- **WHAT YOU WILL DO**
Write out, exactly and in full, the records given below, but not their pictures.

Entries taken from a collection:
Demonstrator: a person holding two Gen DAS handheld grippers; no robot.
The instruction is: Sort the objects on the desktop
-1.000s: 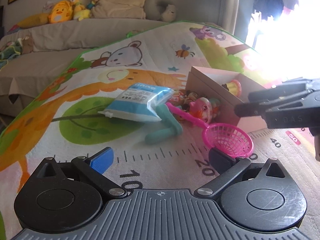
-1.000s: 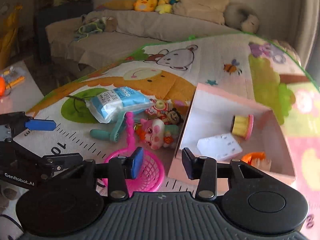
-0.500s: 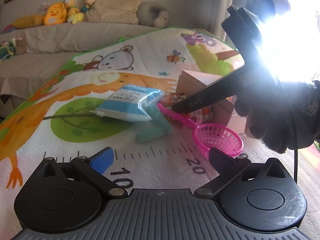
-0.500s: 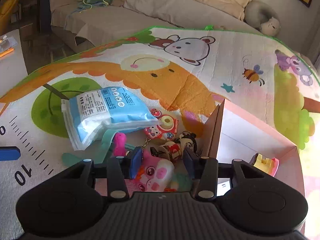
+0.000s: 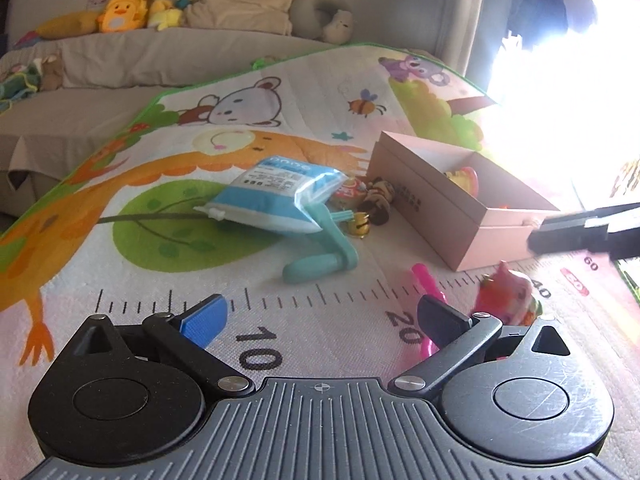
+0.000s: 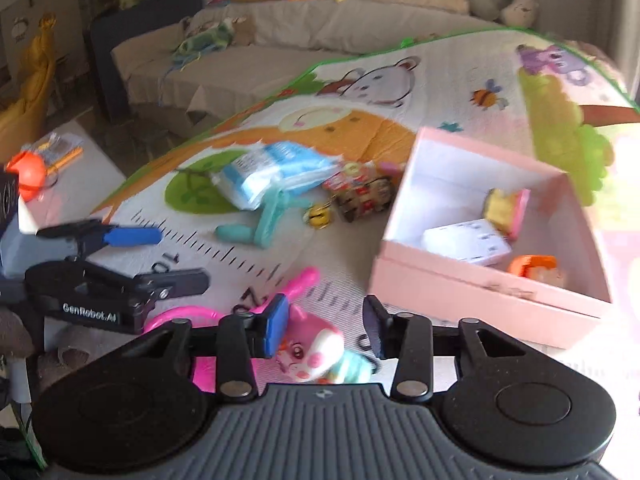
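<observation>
Near the pink box (image 6: 472,292), the right hand-held gripper (image 6: 325,330), jaws just widening, seemingly releases the pig toy (image 6: 316,354); left hand-held gripper (image 5: 320,318) gapes empty.

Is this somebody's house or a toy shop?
Most likely a home, probably a living room or playroom. A sofa with stuffed animals and cushions runs along the wall, and small toys lie loose on a cartoon play mat beside a pink box.
</observation>
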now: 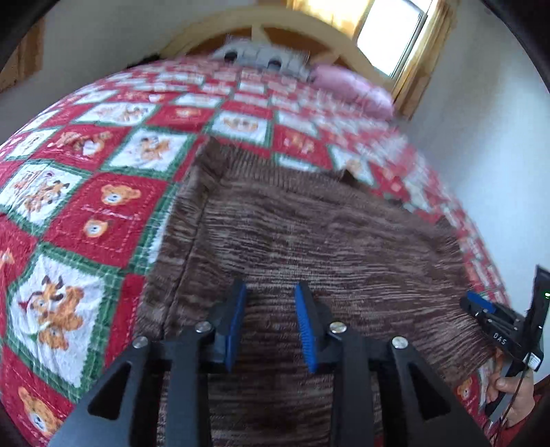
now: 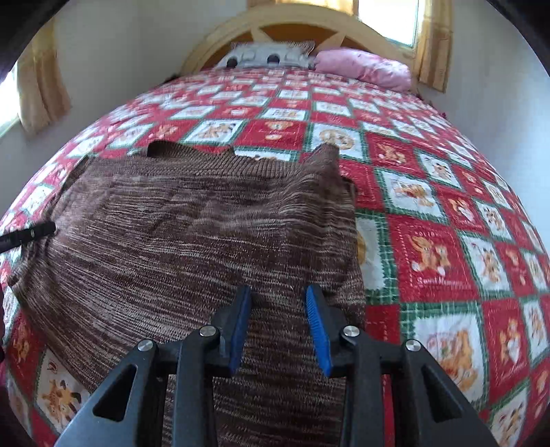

- **SOLUTION BELOW**
Demonstrator: a person holding two Gen DAS handheld grippers; no robot.
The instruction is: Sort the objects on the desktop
-1.000s: 
-1.000s: 
-0.500s: 
-0.500s: 
+0.000s: 
+0.000s: 
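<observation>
Near the pink box (image 6: 472,292), the right hand-held gripper (image 6: 325,330), jaws just widening, seemingly releases the pig toy (image 6: 316,354); left hand-held gripper (image 5: 320,318) gapes empty.

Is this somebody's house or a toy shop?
Most likely a home, probably a living room or playroom. A sofa with stuffed animals and cushions runs along the wall, and small toys lie loose on a cartoon play mat beside a pink box.
</observation>
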now: 
now: 

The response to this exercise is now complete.